--- The task ---
Keyword search on "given": report each line of the records that contains it.

Start of Dataset records

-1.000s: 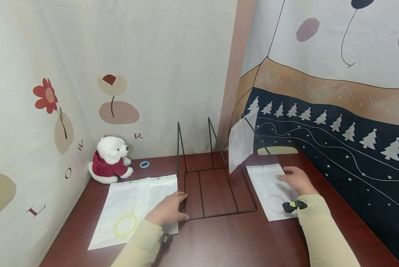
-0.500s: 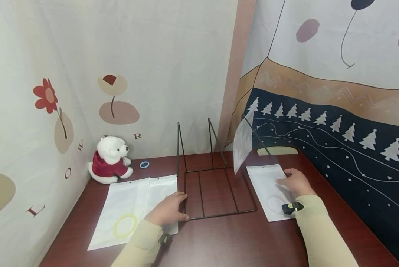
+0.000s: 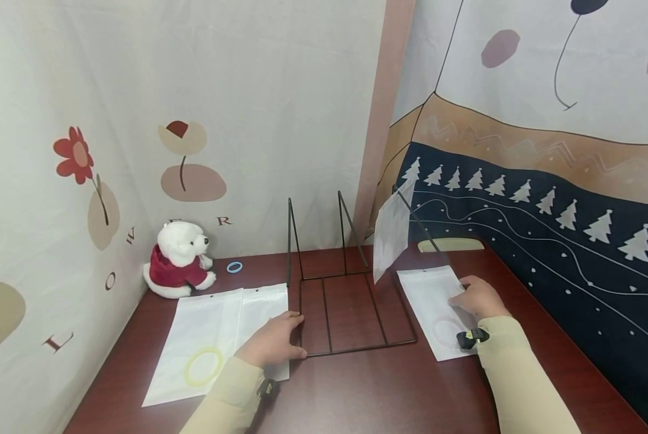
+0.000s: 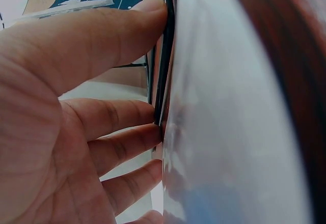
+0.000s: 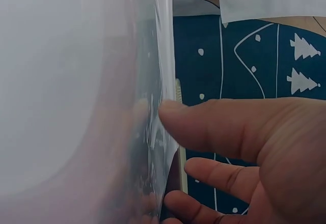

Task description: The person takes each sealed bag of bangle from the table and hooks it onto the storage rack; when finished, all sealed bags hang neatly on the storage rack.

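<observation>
A black wire rack (image 3: 328, 314) stands mid-table. My left hand (image 3: 272, 341) rests at its left front corner, fingertips and thumb touching the dark wire (image 4: 164, 61) in the left wrist view. Under that hand lie two white plastic bags (image 3: 220, 319) side by side, a yellow ring (image 3: 203, 366) showing on the left one. My right hand (image 3: 481, 298) touches the right edge of another white plastic bag (image 3: 428, 295), which shows a pale pink ring (image 3: 445, 331). In the right wrist view the thumb (image 5: 178, 119) lies on the edge of this bag (image 5: 61, 81), with fingers just below.
A white sheet-like bag (image 3: 393, 235) hangs from the rack's right upright arm. A white plush bear (image 3: 179, 259) in red clothing sits at the back left, beside a small blue ring (image 3: 234, 267). A cream strip (image 3: 451, 245) lies at the back right.
The right hand and the bag beneath it have shifted slightly left. The hanging bag has swung a little. My left hand has stayed in place at the rack.
</observation>
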`<state>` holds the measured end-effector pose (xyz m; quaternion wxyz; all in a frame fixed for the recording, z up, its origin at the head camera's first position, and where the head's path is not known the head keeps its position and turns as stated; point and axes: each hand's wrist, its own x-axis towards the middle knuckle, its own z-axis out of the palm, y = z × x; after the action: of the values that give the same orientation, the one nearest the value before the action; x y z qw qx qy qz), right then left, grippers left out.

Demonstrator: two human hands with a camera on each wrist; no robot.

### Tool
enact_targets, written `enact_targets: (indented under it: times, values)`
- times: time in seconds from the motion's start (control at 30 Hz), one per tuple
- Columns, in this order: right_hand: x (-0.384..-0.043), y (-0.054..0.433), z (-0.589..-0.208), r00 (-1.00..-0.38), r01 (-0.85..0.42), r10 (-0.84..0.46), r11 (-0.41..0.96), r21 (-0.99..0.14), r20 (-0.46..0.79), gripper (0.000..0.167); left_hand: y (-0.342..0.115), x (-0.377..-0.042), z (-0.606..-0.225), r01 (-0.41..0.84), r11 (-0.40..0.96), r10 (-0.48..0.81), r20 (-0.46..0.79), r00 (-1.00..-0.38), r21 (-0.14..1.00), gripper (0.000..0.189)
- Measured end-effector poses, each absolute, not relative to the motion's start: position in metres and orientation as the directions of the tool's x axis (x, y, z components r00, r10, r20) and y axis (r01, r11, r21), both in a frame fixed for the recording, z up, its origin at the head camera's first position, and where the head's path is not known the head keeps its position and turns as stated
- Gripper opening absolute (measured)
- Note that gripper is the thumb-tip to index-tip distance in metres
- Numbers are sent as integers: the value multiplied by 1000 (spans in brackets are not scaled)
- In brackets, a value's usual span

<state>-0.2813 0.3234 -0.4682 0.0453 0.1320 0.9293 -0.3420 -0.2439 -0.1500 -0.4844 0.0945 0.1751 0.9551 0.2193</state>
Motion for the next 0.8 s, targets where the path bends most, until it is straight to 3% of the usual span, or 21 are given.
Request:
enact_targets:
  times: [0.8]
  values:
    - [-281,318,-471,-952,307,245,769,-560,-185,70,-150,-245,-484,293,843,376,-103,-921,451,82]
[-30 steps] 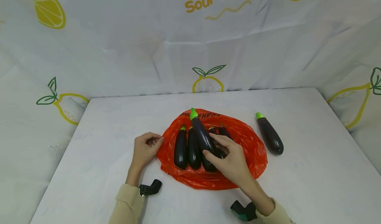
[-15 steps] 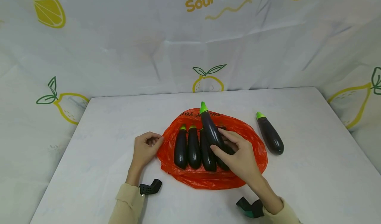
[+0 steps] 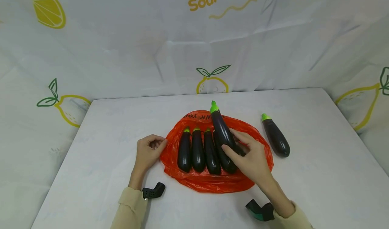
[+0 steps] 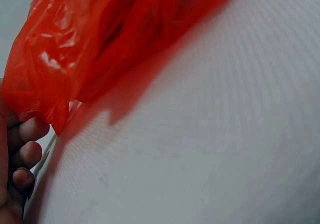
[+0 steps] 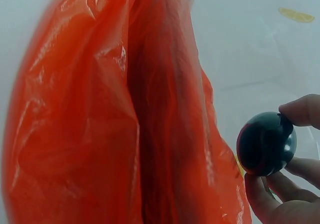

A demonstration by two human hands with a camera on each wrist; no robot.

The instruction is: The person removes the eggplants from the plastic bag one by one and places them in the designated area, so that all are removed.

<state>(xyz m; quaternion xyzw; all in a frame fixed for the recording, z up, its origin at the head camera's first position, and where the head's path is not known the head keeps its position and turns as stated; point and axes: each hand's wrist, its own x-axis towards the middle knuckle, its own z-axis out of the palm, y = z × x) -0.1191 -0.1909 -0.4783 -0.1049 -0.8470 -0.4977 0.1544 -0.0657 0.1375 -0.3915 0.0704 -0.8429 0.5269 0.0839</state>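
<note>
A red plastic bag (image 3: 209, 186) lies opened out on the white table, with several dark purple eggplants (image 3: 198, 151) side by side in it. My left hand (image 3: 150, 151) pinches the bag's left rim between thumb and fingers; the left wrist view shows the bunched red plastic (image 4: 55, 84) at the fingertips. Over the right part of the bag, my right hand (image 3: 247, 156) grips another eggplant (image 3: 223, 127), its green stem end pointing away and its body tilted above the row. In the right wrist view the round end of this eggplant (image 5: 265, 144) sits between thumb and fingers.
One more eggplant (image 3: 276, 137) lies on the table (image 3: 319, 175) to the right of the bag. Behind the table hangs a white cloth (image 3: 127, 53) printed with lemons. Each wrist wears a black camera mount (image 3: 154, 191).
My right hand has moved to the right and slightly away with the eggplant it grips, uncovering more of the row below. The left hand stays at the bag's rim.
</note>
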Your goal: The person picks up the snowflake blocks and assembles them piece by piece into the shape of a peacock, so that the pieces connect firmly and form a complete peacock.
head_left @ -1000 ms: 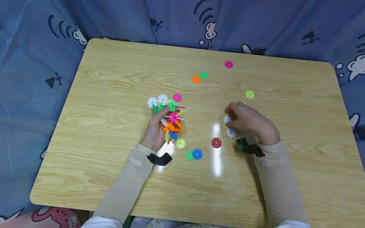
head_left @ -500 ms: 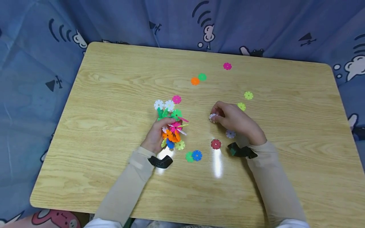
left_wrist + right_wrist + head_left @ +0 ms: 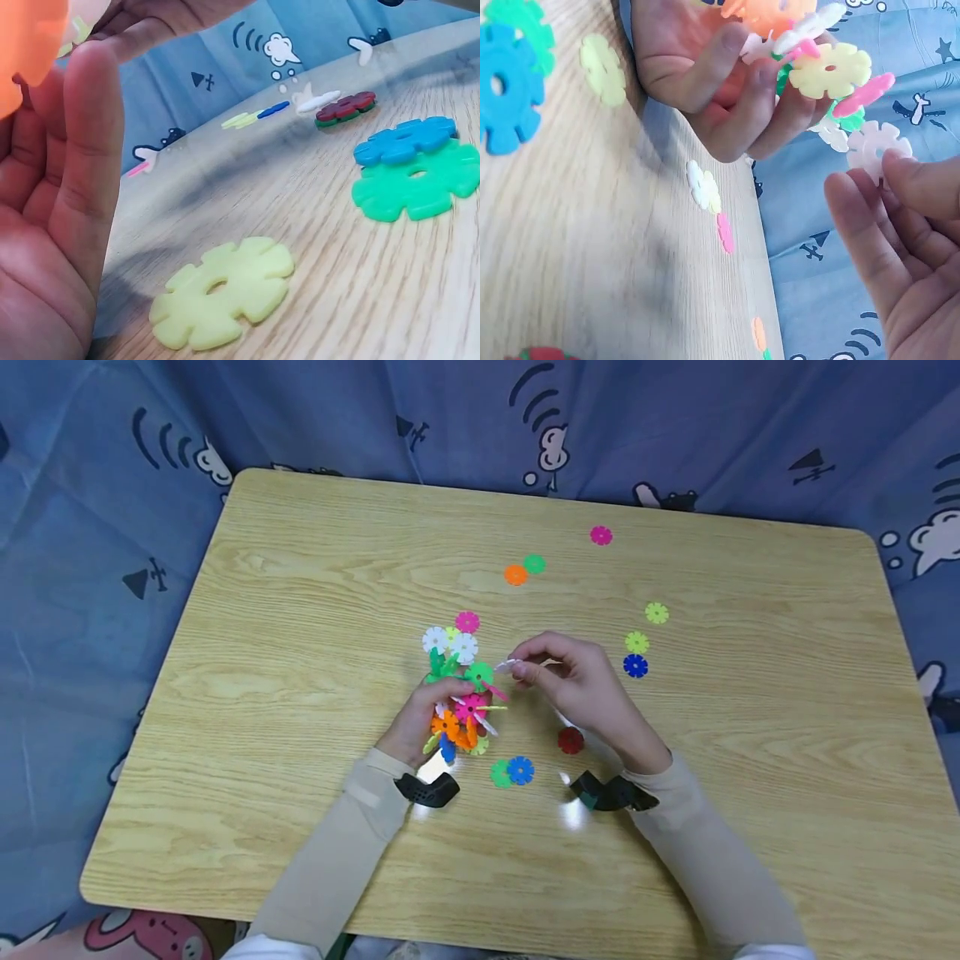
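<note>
Left hand [image 3: 411,720] curled, right hand [image 3: 588,683] near!
Left thumb [image 3: 444,688] on top, right thumb [image 3: 919,180] and fingers [image 3: 864,238] in a pinch.

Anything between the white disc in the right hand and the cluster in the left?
Nothing visible: nothing loose lies between the white disc, pinched in the right hand, and the cluster held by the left hand. One pink disc in the cluster juts out nearby.
</note>
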Available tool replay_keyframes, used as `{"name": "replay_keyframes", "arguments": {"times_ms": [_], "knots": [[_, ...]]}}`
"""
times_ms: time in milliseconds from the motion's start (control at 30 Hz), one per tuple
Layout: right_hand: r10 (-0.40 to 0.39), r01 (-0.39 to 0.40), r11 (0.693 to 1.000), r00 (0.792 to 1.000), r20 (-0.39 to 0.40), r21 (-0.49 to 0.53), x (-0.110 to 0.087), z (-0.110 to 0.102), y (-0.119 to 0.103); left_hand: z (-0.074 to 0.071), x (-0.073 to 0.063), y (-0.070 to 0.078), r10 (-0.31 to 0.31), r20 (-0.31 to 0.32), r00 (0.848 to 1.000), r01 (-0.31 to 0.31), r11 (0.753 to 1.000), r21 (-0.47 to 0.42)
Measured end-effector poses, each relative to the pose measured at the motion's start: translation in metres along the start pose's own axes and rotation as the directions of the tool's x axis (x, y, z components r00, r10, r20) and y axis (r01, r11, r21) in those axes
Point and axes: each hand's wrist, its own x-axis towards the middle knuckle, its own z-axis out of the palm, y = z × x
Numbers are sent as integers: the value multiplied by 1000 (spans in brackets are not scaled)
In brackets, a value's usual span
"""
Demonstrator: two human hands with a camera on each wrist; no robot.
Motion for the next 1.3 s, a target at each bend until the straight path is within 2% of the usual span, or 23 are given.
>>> {"name": "replay_keyframes", "arguments": {"times_ms": [167,367,433,633,833,967,1300], "knots": [[-23,25,997,999,25,-71,-2,-1,-1,0,1,0,7,16,1000,-7,1000,-6],[-145,146,975,989,17,-167,-3,-2,-3,0,2,1,19,25,1000,-18,1000,-10],[-160,160,971,987,14,-178,-3,-1,-4,0,2,1,22,20,1000,-22,1000,-1],[-135,135,979,991,12,-156,-3,0,-4,-2,2,1,21,17,1000,-22,999,31],[-181,179,965,983,7,-194,-3,4,0,-2,2,0,8,-5,1000,-8,999,46],[-205,200,965,979,-13,-171,-3,8,3,-1,3,1,9,-5,1000,-9,999,41],[-313,299,945,945,-92,-132,-2,22,13,0,5,0,-14,-25,1000,13,999,-30]]}}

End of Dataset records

--- Output for this task ---
Motion for the next 0.8 s, targets where the path bends most, until it is straight to 3% of the usual span, or 21 are given.
Motion for the next 1.3 s, a target at each bend until the straight path is within 2% of the usual span, or 23 are given.

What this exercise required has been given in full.